Tay se miraba en el espejo, arreglaba el traje que llevaba puesto una y otra vez, con el nerviosismo y necesidad de que todo estuviera perfecto, que no hubiera una sola arruga que se atreviera a estropear absolutamente nada. Kinn entró sin hacer ruido a la habitación en la que el chico se encontraba, una leve sonrisa se dibujó en sus labios al verlo a través del espejo, pues el chico que luchaba para verse perfecto en el reflejo, lucía extremadamente hermoso en los ojos de su mejor amigo.
A diferencia de sus amigos, ellos decidieron casarse en aquella casita de postal que habían reformado juntos, la misma en la que empezaron a dejar ir sus sentimientos de verdad, la misma en la que se prometieron tantas veces estar siempre el uno para el otro, en esa pequeña casa que significaba tanto para ellos y lo que, durante mucho tiempo, fue su pequeño secreto.

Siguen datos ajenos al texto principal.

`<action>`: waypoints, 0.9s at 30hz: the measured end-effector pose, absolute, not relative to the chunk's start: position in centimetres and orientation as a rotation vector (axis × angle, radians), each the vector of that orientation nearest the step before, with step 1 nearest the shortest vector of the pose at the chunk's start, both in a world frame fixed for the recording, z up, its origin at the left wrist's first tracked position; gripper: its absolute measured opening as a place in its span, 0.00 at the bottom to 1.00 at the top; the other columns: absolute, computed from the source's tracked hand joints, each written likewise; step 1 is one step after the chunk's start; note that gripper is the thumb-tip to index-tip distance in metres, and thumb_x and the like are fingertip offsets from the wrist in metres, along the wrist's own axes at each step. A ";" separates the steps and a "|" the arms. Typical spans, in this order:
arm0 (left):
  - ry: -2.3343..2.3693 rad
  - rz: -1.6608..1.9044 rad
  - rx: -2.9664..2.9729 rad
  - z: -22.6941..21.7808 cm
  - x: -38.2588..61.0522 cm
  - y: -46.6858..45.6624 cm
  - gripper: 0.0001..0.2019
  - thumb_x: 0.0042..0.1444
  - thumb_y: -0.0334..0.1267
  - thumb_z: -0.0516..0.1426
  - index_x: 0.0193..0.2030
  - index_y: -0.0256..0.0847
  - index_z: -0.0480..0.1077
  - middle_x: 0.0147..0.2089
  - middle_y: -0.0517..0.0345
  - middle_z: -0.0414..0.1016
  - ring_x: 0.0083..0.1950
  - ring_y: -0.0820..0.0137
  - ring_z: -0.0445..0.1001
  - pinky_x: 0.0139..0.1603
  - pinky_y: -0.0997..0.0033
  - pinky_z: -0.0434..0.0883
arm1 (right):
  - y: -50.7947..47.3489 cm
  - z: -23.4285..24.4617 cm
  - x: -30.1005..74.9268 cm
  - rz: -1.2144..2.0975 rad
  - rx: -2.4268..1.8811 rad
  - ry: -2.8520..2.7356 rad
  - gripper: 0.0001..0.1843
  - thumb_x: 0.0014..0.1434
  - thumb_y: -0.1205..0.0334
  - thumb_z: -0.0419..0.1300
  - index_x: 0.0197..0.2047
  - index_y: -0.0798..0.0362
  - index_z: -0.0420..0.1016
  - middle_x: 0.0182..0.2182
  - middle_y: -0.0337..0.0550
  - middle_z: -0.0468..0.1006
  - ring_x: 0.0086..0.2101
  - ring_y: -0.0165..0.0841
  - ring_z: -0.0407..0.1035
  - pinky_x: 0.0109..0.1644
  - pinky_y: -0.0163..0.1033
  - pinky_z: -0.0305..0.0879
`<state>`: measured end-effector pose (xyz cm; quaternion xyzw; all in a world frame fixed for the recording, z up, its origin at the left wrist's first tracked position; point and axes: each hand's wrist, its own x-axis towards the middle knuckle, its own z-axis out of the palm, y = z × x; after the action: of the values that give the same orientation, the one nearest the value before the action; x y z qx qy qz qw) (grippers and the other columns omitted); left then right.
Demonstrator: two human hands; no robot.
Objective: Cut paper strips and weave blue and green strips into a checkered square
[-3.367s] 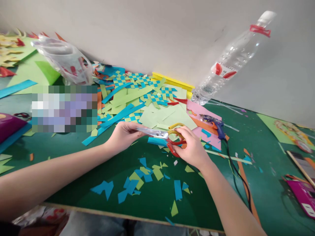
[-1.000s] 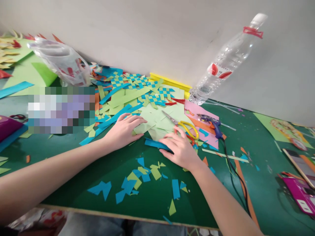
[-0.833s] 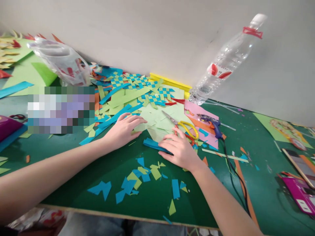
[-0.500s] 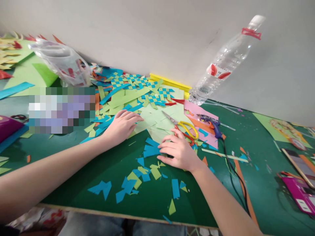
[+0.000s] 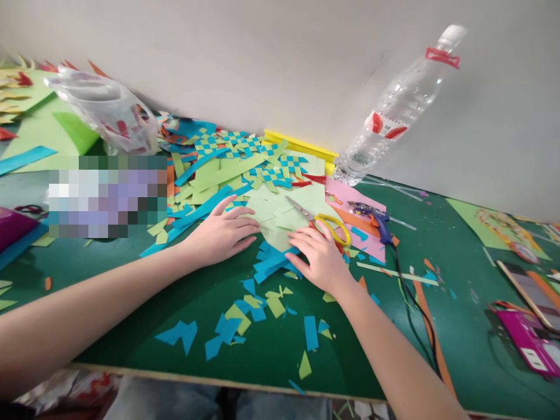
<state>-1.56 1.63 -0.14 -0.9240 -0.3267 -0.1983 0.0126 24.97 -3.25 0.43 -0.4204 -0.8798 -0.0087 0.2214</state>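
My left hand (image 5: 224,233) hovers over or rests on the green table with its fingers spread, holding nothing. Its fingertips are beside the pale green paper (image 5: 280,216) and left of a small pile of blue paper strips (image 5: 269,265). My right hand (image 5: 321,256) lies at the right end of that pile, fingers stretched out, and its fingertips reach the pale paper's lower edge. Just beyond it are scissors (image 5: 335,224) with yellow and orange handles, partly hidden by the hand. Blue and green paper scraps (image 5: 230,326) are scattered nearer to me.
Woven blue-and-green paper pieces (image 5: 245,146) lie heaped at the back. A tilted plastic bottle (image 5: 394,111) stands by the wall. At right are a glue gun (image 5: 382,224) with a black cord, and a magenta device (image 5: 527,341). A plastic bag (image 5: 109,111) stands at left.
My left hand has moved slightly right and down, its fingers spreading. My right hand has shifted a little up and right, and the blue strips near it now lie closer together.
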 end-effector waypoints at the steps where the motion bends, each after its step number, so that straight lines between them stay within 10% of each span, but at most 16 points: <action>1: -1.048 -0.610 -2.861 -0.1 -1.6 1.7 0.13 0.64 0.38 0.50 0.48 0.51 0.75 0.48 0.60 0.80 0.61 0.61 0.69 0.72 0.44 0.43 | -3.2 0.4 25.0 -0.020 -1.156 -2.439 0.14 0.66 0.54 0.54 0.44 0.51 0.77 0.47 0.42 0.81 0.51 0.38 0.71 0.66 0.57 0.48; 15: -1.292 -0.515 -2.704 0.4 -2.0 2.1 0.18 0.66 0.44 0.47 0.59 0.44 0.67 0.62 0.50 0.70 0.65 0.58 0.64 0.71 0.45 0.43 | -3.3 0.6 25.0 -0.029 -1.101 -2.405 0.10 0.65 0.58 0.54 0.42 0.51 0.76 0.42 0.41 0.82 0.45 0.35 0.73 0.65 0.54 0.49; 27: -1.527 -0.234 -2.456 2.5 -6.1 4.8 0.16 0.65 0.39 0.44 0.48 0.42 0.71 0.44 0.52 0.78 0.50 0.60 0.71 0.64 0.47 0.51 | -3.1 0.5 25.1 -0.110 -1.124 -2.292 0.09 0.62 0.69 0.53 0.38 0.50 0.74 0.37 0.39 0.82 0.40 0.35 0.74 0.62 0.53 0.53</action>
<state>-6.07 4.76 2.50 -0.8404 -0.5225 -0.0800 0.1201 25.06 -3.14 0.47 -0.4211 -0.8587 -0.0412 0.2893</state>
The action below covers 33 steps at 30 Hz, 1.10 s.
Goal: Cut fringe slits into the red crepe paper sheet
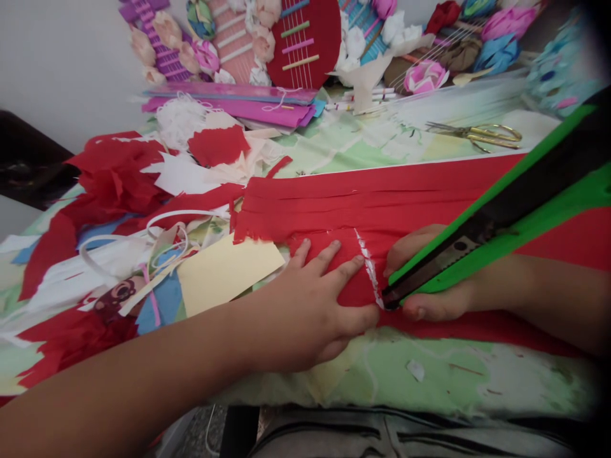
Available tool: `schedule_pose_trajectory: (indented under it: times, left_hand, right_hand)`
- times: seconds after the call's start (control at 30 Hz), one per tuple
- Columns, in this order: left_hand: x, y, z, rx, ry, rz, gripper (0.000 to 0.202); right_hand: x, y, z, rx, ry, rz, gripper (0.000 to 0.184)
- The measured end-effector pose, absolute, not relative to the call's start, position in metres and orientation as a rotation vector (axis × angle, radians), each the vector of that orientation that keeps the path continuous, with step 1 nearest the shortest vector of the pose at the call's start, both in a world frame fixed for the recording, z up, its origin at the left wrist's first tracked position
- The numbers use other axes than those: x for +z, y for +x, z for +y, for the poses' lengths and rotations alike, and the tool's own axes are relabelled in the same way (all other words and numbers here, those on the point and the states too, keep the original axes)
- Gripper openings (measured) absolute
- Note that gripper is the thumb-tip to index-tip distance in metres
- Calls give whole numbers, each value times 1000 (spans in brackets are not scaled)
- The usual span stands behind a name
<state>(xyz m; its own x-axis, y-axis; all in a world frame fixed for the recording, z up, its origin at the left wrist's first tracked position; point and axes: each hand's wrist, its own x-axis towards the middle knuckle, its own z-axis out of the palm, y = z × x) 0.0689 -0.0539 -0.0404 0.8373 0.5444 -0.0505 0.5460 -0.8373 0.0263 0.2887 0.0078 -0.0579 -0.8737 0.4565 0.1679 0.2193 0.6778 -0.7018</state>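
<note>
My left hand (315, 305) lies flat with fingers spread on a red paper sheet (429, 184), pressing it to the table. In my right hand (443, 299) is a green and black box cutter (482, 242), slanting up toward the upper right. Its tip meets the red paper just beside my left thumb. A ragged white line (367, 267) runs through the red surface between my two hands, ending near the cutter's tip. Several long slits or creases run along the sheet's far part, and its left edge is torn.
Red paper scraps (119, 165), a cream card (229, 270) and white cord (179, 121) crowd the left side. Gold-handled scissors (491, 135) lie at the back right. Behind, purple sheets (233, 102) and decorated boards with paper flowers, including a red board (305, 44), line the wall.
</note>
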Motion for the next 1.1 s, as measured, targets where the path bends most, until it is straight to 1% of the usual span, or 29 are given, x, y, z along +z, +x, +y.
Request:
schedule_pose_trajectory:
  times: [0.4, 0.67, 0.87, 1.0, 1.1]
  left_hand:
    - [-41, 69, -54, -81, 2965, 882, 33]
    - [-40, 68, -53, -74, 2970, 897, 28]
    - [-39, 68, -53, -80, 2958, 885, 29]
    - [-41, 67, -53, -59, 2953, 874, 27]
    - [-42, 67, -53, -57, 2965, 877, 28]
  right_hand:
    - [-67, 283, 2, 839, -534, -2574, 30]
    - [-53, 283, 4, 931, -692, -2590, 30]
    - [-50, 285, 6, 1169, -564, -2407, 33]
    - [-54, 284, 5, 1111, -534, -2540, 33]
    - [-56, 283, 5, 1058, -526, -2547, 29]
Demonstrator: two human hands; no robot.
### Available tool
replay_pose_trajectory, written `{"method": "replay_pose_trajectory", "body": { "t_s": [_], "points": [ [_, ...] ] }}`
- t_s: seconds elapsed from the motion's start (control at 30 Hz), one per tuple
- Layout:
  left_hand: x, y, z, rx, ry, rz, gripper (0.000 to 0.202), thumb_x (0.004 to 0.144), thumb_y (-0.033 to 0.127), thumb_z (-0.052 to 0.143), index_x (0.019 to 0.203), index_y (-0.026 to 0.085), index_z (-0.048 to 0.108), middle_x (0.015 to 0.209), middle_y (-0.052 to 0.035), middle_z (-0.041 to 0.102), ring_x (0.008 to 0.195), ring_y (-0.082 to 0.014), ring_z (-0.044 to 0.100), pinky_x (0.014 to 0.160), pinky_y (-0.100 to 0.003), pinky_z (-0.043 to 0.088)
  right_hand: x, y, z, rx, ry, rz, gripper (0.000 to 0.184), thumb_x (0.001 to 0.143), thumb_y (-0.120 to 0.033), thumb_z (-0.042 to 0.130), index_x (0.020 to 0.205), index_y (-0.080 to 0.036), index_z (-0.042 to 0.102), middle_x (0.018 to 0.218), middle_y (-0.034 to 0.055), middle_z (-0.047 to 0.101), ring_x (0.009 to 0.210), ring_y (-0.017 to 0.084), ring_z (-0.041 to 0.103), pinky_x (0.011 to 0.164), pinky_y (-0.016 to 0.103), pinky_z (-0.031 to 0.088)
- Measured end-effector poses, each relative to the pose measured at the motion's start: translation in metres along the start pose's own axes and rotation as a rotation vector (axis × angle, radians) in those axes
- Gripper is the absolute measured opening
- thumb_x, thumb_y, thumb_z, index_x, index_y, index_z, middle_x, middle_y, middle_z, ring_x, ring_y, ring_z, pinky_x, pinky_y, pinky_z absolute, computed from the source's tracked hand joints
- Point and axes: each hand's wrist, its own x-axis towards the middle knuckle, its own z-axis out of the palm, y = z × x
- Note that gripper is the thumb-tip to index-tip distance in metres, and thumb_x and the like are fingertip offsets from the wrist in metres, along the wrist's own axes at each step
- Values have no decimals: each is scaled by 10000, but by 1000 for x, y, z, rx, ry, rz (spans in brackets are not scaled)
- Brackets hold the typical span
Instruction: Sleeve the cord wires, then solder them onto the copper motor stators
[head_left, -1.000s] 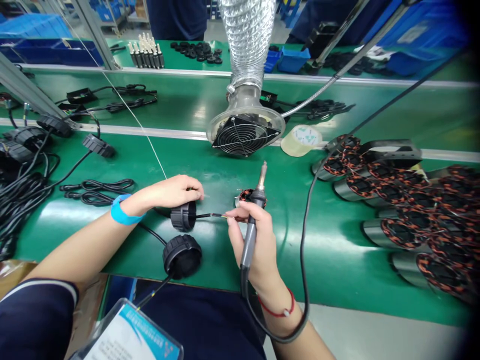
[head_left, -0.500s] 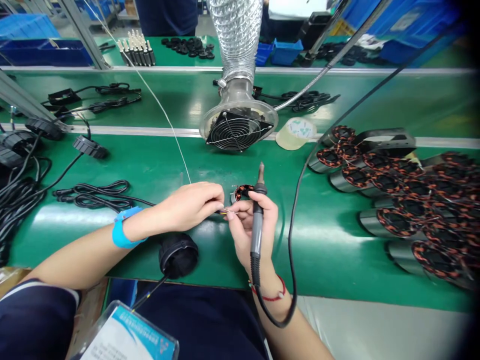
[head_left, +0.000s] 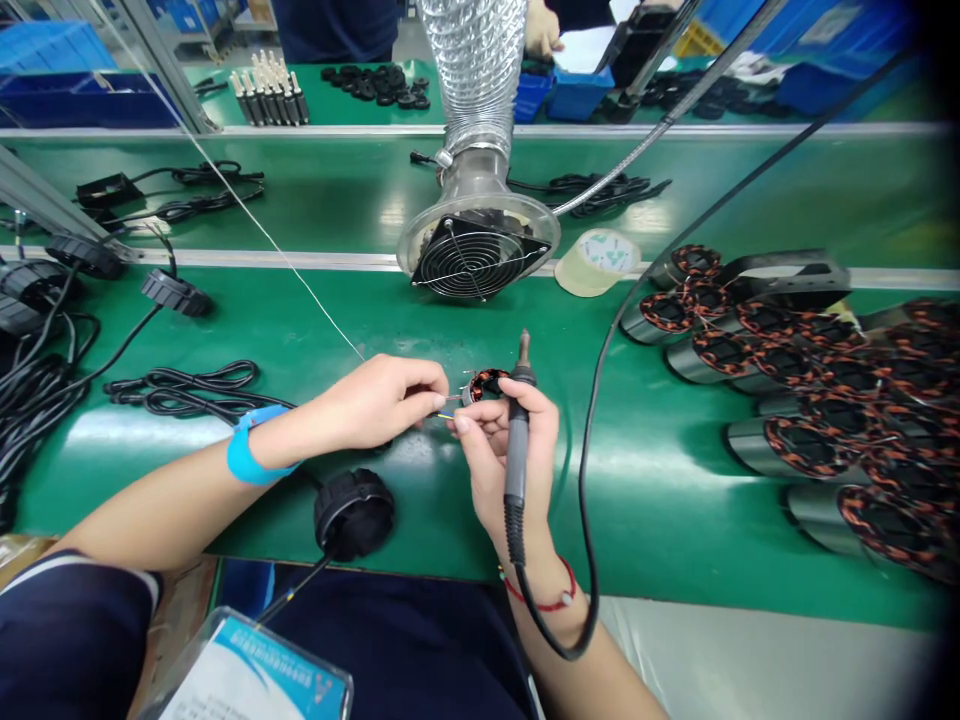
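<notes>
My right hand (head_left: pixel 486 468) is closed around a soldering iron (head_left: pixel 516 455), its tip pointing up and away from me. The thumb and a finger of that hand also pinch thin coloured wires (head_left: pixel 446 415), yellow and blue. My left hand (head_left: pixel 386 400) is closed in a pinch on a thin wire end beside them. A thin strand of solder wire (head_left: pixel 315 298) runs from the upper left down to my left hand. Just beyond the fingertips stands a copper-wound stator (head_left: pixel 472 390), partly hidden by my right hand. A black round cap (head_left: pixel 352 515) with a cable lies below my left wrist.
Several stators (head_left: pixel 795 445) stand at right. A fume extractor fan (head_left: pixel 472 262) hangs ahead, beside a tape roll (head_left: pixel 598 262). Black cables (head_left: pixel 187 388) and round caps (head_left: pixel 176 292) lie at left. The iron's cord (head_left: pixel 589 470) loops on the right. A co-worker's hand (head_left: pixel 541 28) shows at the back.
My fingertips have drawn slightly apart, and the coloured wires show more between them. The solder strand's lower end has shifted left. A co-worker's hand has appeared at the back.
</notes>
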Motion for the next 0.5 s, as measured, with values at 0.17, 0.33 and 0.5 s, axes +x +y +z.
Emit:
{"method": "replay_pose_trajectory", "body": {
  "t_s": [0.17, 0.33, 0.5],
  "points": [
    [11, -1, -5, -28, -51, -7, 173, 855, 235, 494, 741, 142, 584, 600, 48, 505, 553, -74, 422, 572, -200, 319, 6, -1, -7, -32, 39, -9, 448, 827, -181, 623, 1214, -263, 412, 930, 12, 641, 848, 147, 650, 750, 320, 540],
    [9, -2, -5, -21, -120, 27, 174, 858, 236, 486, 767, 144, 603, 631, 45, 516, 569, -70, 417, 563, -195, 313, 15, -3, -8, -4, 37, -8, 426, 835, -189, 624, 1207, -268, 433, 873, -15, 641, 826, 139, 644, 782, 331, 522],
    [10, -4, -7, -89, -152, -10, 180, 863, 262, 502, 797, 146, 623, 641, 37, 562, 568, -72, 471, 562, -189, 336, 17, -3, 0, 45, 32, 42, 371, 846, -223, 624, 1172, -257, 449, 770, -45, 652, 701, 127, 638, 712, 310, 520]
  ]
}}
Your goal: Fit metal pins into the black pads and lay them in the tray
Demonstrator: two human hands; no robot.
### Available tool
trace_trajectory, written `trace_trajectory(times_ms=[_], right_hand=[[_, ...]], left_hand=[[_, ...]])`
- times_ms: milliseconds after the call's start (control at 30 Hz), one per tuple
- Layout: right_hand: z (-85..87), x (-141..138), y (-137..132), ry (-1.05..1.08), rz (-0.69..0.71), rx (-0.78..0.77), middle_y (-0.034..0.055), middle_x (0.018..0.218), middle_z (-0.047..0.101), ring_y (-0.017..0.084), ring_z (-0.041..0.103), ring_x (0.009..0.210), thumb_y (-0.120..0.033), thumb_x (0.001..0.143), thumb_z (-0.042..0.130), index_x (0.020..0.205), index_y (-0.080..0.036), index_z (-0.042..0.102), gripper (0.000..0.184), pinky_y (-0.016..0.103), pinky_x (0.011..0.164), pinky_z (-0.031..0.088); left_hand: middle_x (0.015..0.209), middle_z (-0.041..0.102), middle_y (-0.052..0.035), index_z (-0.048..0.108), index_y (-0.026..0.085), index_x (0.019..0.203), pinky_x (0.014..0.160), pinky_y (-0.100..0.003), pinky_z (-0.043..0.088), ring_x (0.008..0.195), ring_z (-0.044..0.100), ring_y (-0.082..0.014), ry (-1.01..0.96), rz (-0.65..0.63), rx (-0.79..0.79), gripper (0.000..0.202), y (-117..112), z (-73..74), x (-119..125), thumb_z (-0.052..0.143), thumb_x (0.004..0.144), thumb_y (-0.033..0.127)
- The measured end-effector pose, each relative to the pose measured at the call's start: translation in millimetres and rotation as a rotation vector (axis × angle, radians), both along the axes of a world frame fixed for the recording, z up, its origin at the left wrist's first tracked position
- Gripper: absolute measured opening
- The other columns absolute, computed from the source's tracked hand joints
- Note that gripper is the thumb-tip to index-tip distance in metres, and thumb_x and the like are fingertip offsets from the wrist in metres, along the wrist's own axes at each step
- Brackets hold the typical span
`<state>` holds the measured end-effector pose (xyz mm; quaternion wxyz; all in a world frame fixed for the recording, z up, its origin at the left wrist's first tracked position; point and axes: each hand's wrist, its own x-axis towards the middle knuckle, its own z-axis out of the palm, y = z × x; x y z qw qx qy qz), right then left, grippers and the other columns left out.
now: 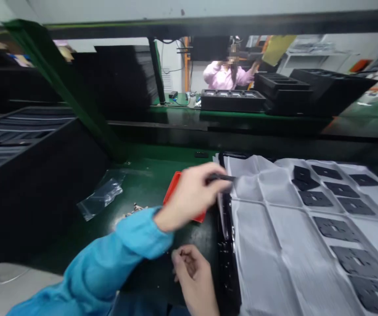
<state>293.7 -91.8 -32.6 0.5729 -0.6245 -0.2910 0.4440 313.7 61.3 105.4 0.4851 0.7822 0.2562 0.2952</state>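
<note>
My left hand (190,196), in a blue sleeve (109,250), pinches a slim black tool (221,177), possibly tweezers. The tool's tip reaches the edge of a white sheet (261,245) lining a black tray (228,259). Rows of flat dark perforated pieces (340,193) lie on the sheet. My right hand (189,267) is lower, beside the tray's near edge, fingers curled with nothing visible in them. A red flat object (175,188) lies partly hidden under my left hand.
A clear plastic bag (101,197) and small metal bits (135,210) lie on the green bench (149,175). Stacked black trays (27,136) stand at left. Across the bench, a person in pink (225,72) stands behind more black trays (232,100).
</note>
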Motion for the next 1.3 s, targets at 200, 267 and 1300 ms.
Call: trace_trajectory(times_ms=[200, 267, 1300], right_hand=[[39.0, -5.0, 10.6, -0.09, -0.27, 0.196, 0.0119, 0.134, 0.064, 0.025, 0.062, 0.125, -0.05, 0.093, 0.071, 0.082, -0.021, 0.07, 0.031, 0.037, 0.105, 0.05], [51.0, -1.6, 19.2, -0.121, -0.252, 0.187, 0.0112, 0.142, 0.061, 0.026, 0.06, 0.13, -0.045, 0.093, 0.072, 0.084, -0.022, 0.072, 0.024, 0.039, 0.109, 0.049], [57.5, 9.7, 41.3, -0.413, 0.069, 0.236, 0.007, 0.098, 0.071, 0.017, 0.073, 0.089, -0.026, 0.092, 0.074, 0.086, -0.022, 0.074, 0.007, 0.022, 0.076, 0.059]], left_hand=[[0.071, 0.066, 0.003, 0.069, 0.014, 0.109, 0.053, -0.02, 0.043, 0.057, 0.056, -0.01, 0.184, 0.231, -0.341, 0.019, 4.6, -20.1, -128.4, 0.065, 0.093, 0.025], [0.07, 0.062, 0.0037, 0.067, 0.014, 0.108, 0.049, -0.018, 0.041, 0.056, 0.053, -0.009, 0.177, 0.228, -0.501, 0.02, -20.1, -25.7, -141.4, 0.063, 0.096, 0.028], [0.074, 0.06, 0.0039, 0.065, 0.025, 0.125, 0.053, -0.019, 0.048, 0.061, 0.057, -0.0102, 0.118, 0.152, -0.591, 0.028, -50.4, -34.9, -171.6, 0.051, 0.107, 0.041]])
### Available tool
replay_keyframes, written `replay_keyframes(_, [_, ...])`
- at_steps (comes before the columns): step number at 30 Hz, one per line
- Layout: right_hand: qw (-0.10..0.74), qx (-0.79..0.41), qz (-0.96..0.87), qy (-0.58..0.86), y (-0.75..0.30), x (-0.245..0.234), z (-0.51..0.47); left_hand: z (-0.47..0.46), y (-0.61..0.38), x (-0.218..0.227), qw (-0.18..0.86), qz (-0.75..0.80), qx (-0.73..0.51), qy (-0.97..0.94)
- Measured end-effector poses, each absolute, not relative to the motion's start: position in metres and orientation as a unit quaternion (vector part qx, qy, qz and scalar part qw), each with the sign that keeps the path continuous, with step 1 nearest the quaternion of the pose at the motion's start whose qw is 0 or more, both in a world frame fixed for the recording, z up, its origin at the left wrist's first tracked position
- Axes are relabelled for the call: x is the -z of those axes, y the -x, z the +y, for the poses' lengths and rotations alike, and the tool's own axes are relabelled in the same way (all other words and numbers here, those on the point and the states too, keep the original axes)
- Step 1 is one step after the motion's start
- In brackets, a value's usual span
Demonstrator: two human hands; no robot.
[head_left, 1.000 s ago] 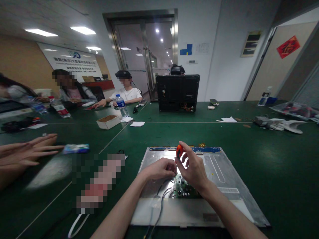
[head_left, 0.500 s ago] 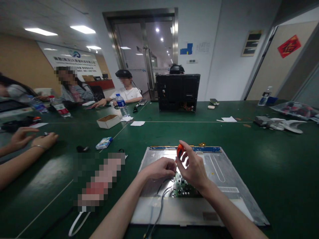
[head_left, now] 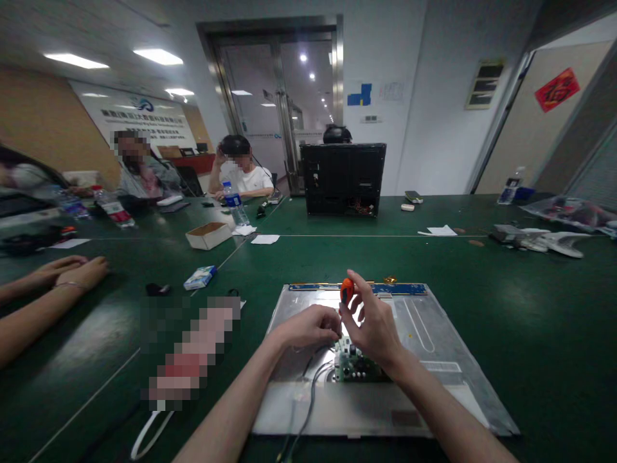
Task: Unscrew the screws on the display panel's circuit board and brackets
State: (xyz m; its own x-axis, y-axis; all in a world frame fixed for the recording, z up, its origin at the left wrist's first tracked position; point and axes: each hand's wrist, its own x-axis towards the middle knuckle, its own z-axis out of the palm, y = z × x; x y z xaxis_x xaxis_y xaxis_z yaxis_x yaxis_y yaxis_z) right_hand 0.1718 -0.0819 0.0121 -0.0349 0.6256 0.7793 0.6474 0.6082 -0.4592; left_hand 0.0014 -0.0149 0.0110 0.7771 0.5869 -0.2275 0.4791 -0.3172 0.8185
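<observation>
A screwdriver with an orange and black handle (head_left: 346, 292) is upright in my right hand (head_left: 376, 321), gripped between thumb and fingers. Its shaft runs down behind my fingers, and the tip is hidden. My left hand (head_left: 311, 326) is closed in a pinch beside the lower end of the screwdriver; what the fingertips hold is hidden. Beneath both hands lies a green circuit board (head_left: 354, 366), on the back of a flat metal display panel (head_left: 463, 399). Dark cables (head_left: 312, 402) run from the board toward me. A blue circuit strip (head_left: 409, 289) lines the panel's far edge.
Left of the panel are a small blue-and-white box (head_left: 199, 278), a pixelated item (head_left: 197, 354) with a white cable, and another person's hands (head_left: 80, 273). Farther off stand an open carton (head_left: 208, 236), a bottle (head_left: 233, 199) and a black monitor casing (head_left: 342, 180).
My hands and the screwdriver keep almost the same place. At the left, a co-worker's hands have come together. A person at the back has raised a hand to their headgear.
</observation>
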Motion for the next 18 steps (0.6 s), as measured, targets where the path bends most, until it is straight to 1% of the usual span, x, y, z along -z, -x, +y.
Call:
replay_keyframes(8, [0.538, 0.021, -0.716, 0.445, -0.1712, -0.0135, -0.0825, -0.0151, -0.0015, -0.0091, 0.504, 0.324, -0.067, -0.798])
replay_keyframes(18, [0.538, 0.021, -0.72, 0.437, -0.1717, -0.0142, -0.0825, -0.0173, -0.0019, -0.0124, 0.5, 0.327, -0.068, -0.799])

Pero ahora se encontraban cada uno en su residencia principal, Tay concretamente se encontraba en casa de la primera familia, pues le pidió a Kinn que lo ayudara a prepararse, ya que sentía como sus emociones no podían ser controladas por él mismo y prefería estar cerca de Kinn, quien siempre había sido esa llave mágica frente a sus problemas. "Estás precioso, deja de estirar la americana y te la harás grande", escuchar la voz de Kinn a sus espaldas, hizo al chico sonreír ampliamente, Tay se giró y abrió los brazos, correspondiendo al abrazo que su mejor amigo le dio.
Todas las emociones negativas que el rubio sentía desaparecieron tras ese abrazo, sintiéndose completamente protegido, sintiéndose en una zona segura en la que nada malo podía ocurrir, en la que todos los posibles errores o contratiempo de una boda desaparecían. Kinn lo ayudó a terminar de acomodar la ropa, dándole una pequeña caja que pilló por sorpresa al chico, el cual lo miró con los ojos confundidos antes de abrir el regalo. "No es gran cosa, pero te dará ese toque brillante que tanto te gusta llevar", el castaño había ido a comprar un colgante que conjuntaba perfectamente con el traje que el rubio llevaba, igual que conjuntaba con su forma de ser. El diamante que llevaba en el centro era discreto, creando una figura de un sol minimalista, Tay sonrió al verlo y se lo tendió al más alto para que se lo pudiera colocar, fijándose en el reflejo que hacía cuando la luz lo iluminaba.
"Nunca dejarás de sorprenderme, ¿verdad qué no?", el más alto no pudo evitar reír ante el comentario del rubio y ambos negaron con la cabeza, "Gracias, por ayudarme absolutamente siempre y en todo", Tay sentía sus ojos humedecerse, por lo que alzó su rostro para evitar que las lágrimas pudieran caer y arruinar su propio maquillaje que tanto le había costado. Kinn mantuvo la sonrisa en sus labios y sacó un pañuelo de color azul oscuro, a conjunto con el traje que él llevaba puesto y se lo tendió al chico para que este pudiera secar sus lágrimas delicadamente, como todo lo que hacía, esa palabra definía a la perfección a Tay y Kinn solo podía observarlo con orgullo. "No debes dármelas, es lo que hacen los amigos, Tay. Y en el fondo, siempre serás mi primer amor", un guiño acompañó las palabras de Kinn, haciéndolos reír a ambos antes de que este sujetara las manos de Tay con firmeza, "Te mereces esto, mereces ser feliz, no pienses lo contrario nunca más, te conozco demasiado bien".
Sin darse cuenta, Kinn logró sacar esos pensamientos de la cabeza del rubio, el cual seguía pensando que no merecía todo lo que le estaba pasando, pensaba que cualquier cosa podría salir mal en cualquier momento y lo arruinaría absolutamente todo, boicoteándose a sí mismo de forma inconsciente. "Es tu momento de ser feliz, lo has logrado, has logrado el final que te mereces y te has merecido siempre, Tay", el rubio escuchaba las palabras de su mejor amigo con una pequeña sonrisa en los labios, olvidándose de su maquillaje por completo y dejando que pequeñas lágrimas cayeran por sus mejillas, siempre había tiempo para retocarlo antes de salir. El rubio abrazó a Tay con fuerza, sintiendo como los fuertes brazos de su amigo lo alzaban por los aires, haciendo que ambos rompieran a reír, el propio Kinn había dejado caer alguna que otra lágrima, pero nadie podía enterarse de ello.